Locker rooms and stadiums
In January, an anxious Mario Anderson of the Carolina Panthers admitted to ESPN, “I keep [my hoverboard] in the hallway away from everything just in case it decides to blow up on me.” Anderson’s caution follows the ban that the Panthers’ coach, Ron Rivera, placed on hoverboards inside the team’s stadium. In conversation with ESPN, Rivera warned, “I said, ‘Guys we can’t have those in here. You bring one of those in here and they short-circuit and the next thing you know we’ve got a freaking fire here.’ ” The Cleveland Cavaliers have instituted a similar ban in their arena.
Hoverboards are also threatening the safety of shopping centers—with one combusting in a suburban Texas mall during its busy after-Christmas sales. The mall has since banned hoverboards from its premises. In Dubai, hoverboards have been banned from malls since October 2015.
Roads and sidewalks
Since 2011, the United Kingdom’s Department of Transportation has prohibited the use of motorized vehicles such as Segways on its roads and sidewalks. Its ban on hoverboards is an extension of this.
While it is legal to own a hoverboard in New York, it’s illegal to operate one pretty much anywhere outside of your residence. Hoverboards have been banned from New York City streets and subways since mid-November, and given the cautionary posters that the Metropolitan Transit Authority posted in buses and subway cars this week, it doesn’t look like that will be changing any time soon.
For his decision to ban hoverboards, New South Wales Minister of Roads Duncan Gay was dubbed “The Christmas Grinch.” Gay doesn’t mind the title however, saying that he’d rather subject himself to negative public opinion than compromise a child’s safety. “I want people to know and send a message that these toys have real safety concerns,” he cautions.
Southern California commuter trains
In early January, Metrolink—Southern California’s commuter rail system—banned hoverboards.
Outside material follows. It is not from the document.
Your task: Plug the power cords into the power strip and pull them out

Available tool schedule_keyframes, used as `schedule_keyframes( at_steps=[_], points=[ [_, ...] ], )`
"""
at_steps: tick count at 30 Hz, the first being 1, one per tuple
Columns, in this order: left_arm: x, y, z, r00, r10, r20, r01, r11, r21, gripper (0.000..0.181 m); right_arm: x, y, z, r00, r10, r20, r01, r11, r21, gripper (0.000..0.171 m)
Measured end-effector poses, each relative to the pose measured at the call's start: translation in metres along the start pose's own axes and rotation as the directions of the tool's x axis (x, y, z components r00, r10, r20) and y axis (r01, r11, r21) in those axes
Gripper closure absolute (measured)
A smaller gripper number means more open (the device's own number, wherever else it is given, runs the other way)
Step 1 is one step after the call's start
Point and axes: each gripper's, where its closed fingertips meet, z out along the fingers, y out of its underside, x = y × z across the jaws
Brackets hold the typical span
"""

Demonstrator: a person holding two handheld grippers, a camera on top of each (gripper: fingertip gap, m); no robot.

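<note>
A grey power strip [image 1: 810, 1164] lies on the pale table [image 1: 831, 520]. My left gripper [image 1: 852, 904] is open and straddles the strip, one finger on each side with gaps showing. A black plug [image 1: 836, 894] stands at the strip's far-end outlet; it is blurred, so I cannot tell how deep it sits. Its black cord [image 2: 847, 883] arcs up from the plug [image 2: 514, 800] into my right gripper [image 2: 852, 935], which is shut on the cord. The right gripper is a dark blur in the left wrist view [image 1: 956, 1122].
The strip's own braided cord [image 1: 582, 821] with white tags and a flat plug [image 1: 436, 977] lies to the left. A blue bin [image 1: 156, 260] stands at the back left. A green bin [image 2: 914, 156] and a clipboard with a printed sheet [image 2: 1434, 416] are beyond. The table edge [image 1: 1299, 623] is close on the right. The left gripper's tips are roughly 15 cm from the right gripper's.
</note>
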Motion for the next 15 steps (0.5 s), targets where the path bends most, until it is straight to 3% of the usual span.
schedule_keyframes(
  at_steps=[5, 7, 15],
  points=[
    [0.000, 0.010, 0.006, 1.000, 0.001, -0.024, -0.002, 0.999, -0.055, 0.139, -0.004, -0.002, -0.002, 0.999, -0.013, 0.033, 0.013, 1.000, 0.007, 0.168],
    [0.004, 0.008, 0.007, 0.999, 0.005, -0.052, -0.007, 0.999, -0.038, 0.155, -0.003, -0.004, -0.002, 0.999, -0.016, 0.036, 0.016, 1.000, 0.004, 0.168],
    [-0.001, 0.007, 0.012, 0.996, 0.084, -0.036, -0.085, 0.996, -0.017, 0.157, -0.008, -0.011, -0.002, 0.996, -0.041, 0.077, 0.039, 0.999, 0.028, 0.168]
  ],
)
The ban was issued in response to a cellphone video that captured a hoverboard combusting in Los Angeles’ Koreatown.
The Mardis Gras parade in Mobile, Alabama
Mobile, Alabama, has long been celebrated as the cradle of Mardis Gras in America—with its annual parade season drawing thousands of spectators. This also makes it an especially risky location for a hoverboard explosion. So this year, in the interest of public safety, the Mobile police announced that anyone in possession of a hoverboard near the parade route would be fined or even arrested. Let the good times roll on foot, not wheels, people.
After a video of Mike Tyson falling off a hoverboard went viral last month, Lewiston, Maine, instituted a ban on hoverboards. Deputy City Administrator Phil Nadeau was quoted saying, “When I saw [Tyson] fall, I was shocked at how easy it could be … they carry an inherent risk in their design.” And though the city could not cite any instances of hoverboards being used indoors, its library apparently has an indoor-skateboarding problem. And so the Lewiston City Council voted to ban “hoverboards and all similar-wheeled devices from indoor use in city buildings.” The city’s library director added, “It’s just not appropriate for the library.”